Task statement:
Within the material below, locate the line with "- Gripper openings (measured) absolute" and the line with "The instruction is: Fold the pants", then return those two lines and all lines between them, exactly as written.

Records:
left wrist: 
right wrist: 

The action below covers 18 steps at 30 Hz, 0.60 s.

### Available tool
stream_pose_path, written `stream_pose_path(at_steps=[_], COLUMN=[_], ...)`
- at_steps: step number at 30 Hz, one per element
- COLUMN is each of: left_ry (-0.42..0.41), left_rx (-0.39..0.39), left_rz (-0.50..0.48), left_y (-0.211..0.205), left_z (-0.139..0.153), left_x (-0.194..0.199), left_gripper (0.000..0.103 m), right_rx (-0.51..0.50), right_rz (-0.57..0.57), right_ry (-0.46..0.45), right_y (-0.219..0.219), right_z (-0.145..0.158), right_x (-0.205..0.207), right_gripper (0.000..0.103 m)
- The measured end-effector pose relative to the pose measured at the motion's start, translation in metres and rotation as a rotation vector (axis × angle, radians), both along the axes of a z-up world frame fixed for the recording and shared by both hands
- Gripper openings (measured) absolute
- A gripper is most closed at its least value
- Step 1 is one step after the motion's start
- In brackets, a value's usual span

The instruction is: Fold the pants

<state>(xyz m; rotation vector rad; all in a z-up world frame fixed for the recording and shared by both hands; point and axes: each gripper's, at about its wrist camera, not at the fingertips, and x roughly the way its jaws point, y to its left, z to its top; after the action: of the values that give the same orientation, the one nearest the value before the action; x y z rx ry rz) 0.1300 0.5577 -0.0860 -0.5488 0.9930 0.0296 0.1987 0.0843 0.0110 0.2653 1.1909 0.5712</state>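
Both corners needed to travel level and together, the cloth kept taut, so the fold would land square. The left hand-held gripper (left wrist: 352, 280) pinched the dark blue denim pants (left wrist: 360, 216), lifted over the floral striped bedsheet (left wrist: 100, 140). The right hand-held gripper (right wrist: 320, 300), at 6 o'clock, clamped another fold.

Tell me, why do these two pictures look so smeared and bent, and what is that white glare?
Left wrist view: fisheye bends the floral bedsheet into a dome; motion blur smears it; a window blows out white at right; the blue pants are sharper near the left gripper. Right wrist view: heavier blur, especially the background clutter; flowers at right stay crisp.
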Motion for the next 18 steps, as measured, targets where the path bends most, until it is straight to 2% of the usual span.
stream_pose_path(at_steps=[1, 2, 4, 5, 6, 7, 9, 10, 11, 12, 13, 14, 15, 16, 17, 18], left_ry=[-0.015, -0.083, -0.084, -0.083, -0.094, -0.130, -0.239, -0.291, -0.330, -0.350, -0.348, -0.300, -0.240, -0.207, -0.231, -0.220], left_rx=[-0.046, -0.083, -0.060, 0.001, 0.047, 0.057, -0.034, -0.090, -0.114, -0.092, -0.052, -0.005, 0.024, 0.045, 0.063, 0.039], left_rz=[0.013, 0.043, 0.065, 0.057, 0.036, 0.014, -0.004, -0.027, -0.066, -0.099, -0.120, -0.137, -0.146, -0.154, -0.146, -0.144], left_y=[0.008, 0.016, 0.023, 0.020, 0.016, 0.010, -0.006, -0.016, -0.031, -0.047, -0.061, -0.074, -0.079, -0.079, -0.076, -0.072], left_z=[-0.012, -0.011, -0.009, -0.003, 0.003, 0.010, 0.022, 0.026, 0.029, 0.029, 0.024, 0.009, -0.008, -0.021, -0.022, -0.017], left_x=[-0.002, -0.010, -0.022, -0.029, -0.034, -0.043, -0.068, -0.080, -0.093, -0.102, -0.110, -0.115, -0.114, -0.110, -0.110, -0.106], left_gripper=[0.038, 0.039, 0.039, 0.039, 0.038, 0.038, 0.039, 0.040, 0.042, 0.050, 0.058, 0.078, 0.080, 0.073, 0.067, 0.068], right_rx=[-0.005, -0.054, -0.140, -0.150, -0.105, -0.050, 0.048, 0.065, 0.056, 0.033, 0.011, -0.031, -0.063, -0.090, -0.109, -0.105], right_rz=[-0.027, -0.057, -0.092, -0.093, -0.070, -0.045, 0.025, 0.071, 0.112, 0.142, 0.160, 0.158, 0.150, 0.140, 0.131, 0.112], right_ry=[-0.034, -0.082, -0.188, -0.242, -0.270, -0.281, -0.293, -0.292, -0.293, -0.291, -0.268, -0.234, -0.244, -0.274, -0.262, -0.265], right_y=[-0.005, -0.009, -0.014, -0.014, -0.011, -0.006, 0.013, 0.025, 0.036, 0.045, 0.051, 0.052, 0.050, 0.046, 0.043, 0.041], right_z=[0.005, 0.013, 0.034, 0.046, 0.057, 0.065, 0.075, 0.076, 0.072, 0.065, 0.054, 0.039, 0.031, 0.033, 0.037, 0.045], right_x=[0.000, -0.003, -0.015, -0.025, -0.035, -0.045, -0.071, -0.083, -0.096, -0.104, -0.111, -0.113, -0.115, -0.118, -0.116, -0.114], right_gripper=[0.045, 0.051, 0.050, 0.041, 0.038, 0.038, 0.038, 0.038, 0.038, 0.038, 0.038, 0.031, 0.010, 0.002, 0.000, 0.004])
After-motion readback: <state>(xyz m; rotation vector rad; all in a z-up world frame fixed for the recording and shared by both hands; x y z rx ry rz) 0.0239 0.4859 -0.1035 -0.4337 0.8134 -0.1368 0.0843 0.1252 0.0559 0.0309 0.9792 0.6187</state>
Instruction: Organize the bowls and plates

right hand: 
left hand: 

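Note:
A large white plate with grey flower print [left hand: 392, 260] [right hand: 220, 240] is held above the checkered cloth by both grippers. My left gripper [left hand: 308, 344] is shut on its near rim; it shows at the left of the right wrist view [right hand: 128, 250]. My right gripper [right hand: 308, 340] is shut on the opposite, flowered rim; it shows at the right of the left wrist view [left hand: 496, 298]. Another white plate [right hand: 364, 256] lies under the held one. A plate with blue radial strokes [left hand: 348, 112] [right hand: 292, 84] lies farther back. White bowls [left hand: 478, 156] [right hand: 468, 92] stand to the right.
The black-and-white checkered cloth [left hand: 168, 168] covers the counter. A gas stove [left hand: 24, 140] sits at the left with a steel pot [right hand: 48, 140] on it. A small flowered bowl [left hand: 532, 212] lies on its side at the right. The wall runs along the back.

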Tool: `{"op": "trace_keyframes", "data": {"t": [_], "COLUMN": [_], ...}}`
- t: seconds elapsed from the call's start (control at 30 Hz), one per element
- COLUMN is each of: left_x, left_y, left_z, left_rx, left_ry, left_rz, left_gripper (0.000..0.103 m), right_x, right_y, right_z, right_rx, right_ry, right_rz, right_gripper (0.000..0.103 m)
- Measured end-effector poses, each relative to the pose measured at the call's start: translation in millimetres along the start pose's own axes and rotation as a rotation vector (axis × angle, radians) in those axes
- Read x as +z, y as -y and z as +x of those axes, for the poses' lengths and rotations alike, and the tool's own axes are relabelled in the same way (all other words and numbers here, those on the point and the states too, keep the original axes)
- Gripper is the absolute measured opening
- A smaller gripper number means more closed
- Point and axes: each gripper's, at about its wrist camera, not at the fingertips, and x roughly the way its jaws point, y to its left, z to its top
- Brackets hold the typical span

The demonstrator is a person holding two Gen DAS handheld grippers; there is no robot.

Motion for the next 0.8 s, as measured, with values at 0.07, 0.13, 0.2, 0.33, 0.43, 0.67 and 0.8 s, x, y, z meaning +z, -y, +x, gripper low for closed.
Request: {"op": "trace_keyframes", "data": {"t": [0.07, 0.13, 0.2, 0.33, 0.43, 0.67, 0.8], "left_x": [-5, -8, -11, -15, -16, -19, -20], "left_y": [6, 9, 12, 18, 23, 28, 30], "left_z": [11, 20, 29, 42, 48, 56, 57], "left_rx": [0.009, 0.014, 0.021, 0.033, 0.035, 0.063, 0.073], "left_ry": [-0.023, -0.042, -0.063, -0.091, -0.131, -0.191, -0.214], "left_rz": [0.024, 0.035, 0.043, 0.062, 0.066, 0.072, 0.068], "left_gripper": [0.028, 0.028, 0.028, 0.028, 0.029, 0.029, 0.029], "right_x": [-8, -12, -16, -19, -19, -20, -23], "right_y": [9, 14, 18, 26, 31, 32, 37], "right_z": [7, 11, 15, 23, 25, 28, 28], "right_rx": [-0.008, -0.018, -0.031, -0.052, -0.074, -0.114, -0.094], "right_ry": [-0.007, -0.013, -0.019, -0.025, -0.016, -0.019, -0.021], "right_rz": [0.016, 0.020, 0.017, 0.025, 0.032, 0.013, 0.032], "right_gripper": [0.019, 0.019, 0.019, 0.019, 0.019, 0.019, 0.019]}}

Answer to this task:
- Gripper openings (measured) absolute
- A gripper is most closed at its least value
- Step 1 is one step after the motion's start
- In brackets, a value's usual span

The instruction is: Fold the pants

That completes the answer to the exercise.